Voting Ensemble Learning Model (VELM) for Harmful Gas Detection in Environmental Applications

Authors

  • Oluwabukola F. Ajayi Department of Computer Science, School of Computing, Babcock University, Ilishan-Remo, Nigeria
  • Alfred A. Udosen Department of Computer Science, School of Computing, Babcock University, Ilishan-Remo, Nigeria
  • Wumi Ajayi Department of Software Engineering, School of Computing, Babcock University, Ilishan-Remo, Nigeria
  • Blaise O. Ohwo Department of Computer Science, School of Computing, Babcock University, Ilishan-Remo, Nigeria
  • Afolarin I. Amusa Department of Computer Science, School of Computing, Babcock University, Ilishan-Remo, Nigeria

DOI:

https://doi.org/10.70112/ajes-2024.13.2.4252

Keywords:

Air Pollution, Ensemble Machine Learning, Voting Ensemble Learning Model (VELM), Gas Sensor Array Drift Dataset, Environmental Monitoring

Abstract

The rapid industrialization and technological advancements of recent decades have significantly improved various facets of human life but have also intensified air pollution through the emission of harmful gases. Accurate detection of these pollutants, including Carbon Monoxide (CO), Ammonia (NH₃), and Sulfur Dioxide (SO₂), is critical for mitigating environmental and health hazards. Traditional sensor technologies often fail due to calibration issues and susceptibility to extreme temperatures, underscoring the need for advanced monitoring solutions. This study investigates the integration of artificial intelligence (AI), particularly ensemble machine learning models, to address these challenges. Leveraging the Gas Sensor Array Drift Dataset, a Voting Ensemble Learning Model (VELM) was developed and benchmarked against individual machine learning classifiers such as Random Forest, Support Vector Machine, and Logistic Regression. The VELM demonstrated superior performance, achieving a classification accuracy of 99.46%, surpassing conventional methods while maintaining low variance.
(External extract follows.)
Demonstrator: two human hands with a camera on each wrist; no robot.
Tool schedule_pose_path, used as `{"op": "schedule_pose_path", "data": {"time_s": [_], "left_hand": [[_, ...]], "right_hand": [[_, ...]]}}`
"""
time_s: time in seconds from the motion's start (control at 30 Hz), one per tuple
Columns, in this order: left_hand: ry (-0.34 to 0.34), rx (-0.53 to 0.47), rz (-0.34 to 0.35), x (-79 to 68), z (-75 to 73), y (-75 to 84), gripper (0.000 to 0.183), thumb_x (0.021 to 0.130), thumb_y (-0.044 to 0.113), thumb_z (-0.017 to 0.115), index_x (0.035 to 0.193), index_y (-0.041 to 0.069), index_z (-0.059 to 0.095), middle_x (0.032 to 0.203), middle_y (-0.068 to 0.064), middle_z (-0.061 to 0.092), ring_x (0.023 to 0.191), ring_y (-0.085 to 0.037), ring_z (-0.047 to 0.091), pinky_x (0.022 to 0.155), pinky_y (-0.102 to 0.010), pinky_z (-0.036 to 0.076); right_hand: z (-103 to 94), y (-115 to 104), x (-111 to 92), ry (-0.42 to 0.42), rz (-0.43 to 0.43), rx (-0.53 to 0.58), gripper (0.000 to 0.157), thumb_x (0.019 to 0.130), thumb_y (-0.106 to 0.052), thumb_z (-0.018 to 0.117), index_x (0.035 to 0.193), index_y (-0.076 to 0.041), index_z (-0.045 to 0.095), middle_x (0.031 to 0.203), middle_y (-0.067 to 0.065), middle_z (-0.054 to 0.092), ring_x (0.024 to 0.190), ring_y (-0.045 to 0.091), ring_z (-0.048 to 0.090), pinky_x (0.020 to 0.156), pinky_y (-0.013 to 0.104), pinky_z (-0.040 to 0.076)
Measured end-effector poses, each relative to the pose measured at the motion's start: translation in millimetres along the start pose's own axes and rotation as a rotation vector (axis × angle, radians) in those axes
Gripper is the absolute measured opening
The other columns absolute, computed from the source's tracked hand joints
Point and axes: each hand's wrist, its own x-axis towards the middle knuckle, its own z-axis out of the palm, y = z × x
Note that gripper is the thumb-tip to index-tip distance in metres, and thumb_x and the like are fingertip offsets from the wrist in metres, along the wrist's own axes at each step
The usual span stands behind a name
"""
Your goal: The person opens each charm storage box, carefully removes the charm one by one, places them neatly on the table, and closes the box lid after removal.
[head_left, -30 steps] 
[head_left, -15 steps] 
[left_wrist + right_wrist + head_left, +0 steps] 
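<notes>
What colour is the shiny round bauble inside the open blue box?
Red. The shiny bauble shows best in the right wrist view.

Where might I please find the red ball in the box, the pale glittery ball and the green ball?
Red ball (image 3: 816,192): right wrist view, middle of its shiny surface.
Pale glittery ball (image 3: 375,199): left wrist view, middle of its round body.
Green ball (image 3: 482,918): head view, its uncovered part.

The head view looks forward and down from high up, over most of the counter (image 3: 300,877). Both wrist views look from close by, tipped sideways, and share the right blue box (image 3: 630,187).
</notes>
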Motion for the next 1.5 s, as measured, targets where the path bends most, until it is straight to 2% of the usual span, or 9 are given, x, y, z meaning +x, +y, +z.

Despite marginal accuracy differences with Random Forest, VELM’s majority voting approach consistently ensured robust performance. The findings highlight the transformative potential of ensemble learning in environmental monitoring and provide a foundation for future research. Recommendations include exploring deep learning enhancements and deploying the model in real-world settings to refine its applicability for detecting a broader range of harmful gases, thereby advancing public safety and environmental sustainability.

References

B. Vaferi, M. Dehbashi, A. Khandakar, M. A. Ayari, and S. Amini, “Development of a stacked machine learning model to compute the capability of ZnO-based sensors for hydrogen detection,” Sustainable Materials and Technologies, vol. 39, p. e00863, Apr. 2024, doi: 10.1016/j.susmat.2024.e00863.

W. L. Hsu, C. Y. Ho, C. K. Liang, Y. C. Shiau, H. N. Hsieh, and S. C. Lai, “Application of IoT in the Prevention of Carbon Monoxide Poisoning,” Sensors and Materials, vol. 31, no. 11, p. 3465, Nov. 2019, doi: 10.18494/SAM.2019.2482.

A. Adekunle, I. I. Umanah, K. E. Ibe, and I. M. Rukewe, “Statistical Analysis of Fire Outbreaks in Homes and Public Buildings in Nigeria: A Case Study of Lagos State,” International Journal of Engineering Research and Advanced Technology, vol. 4, no. 8, pp. 21-30, 2018, doi: 10.31695/IJERAT.2018.3294.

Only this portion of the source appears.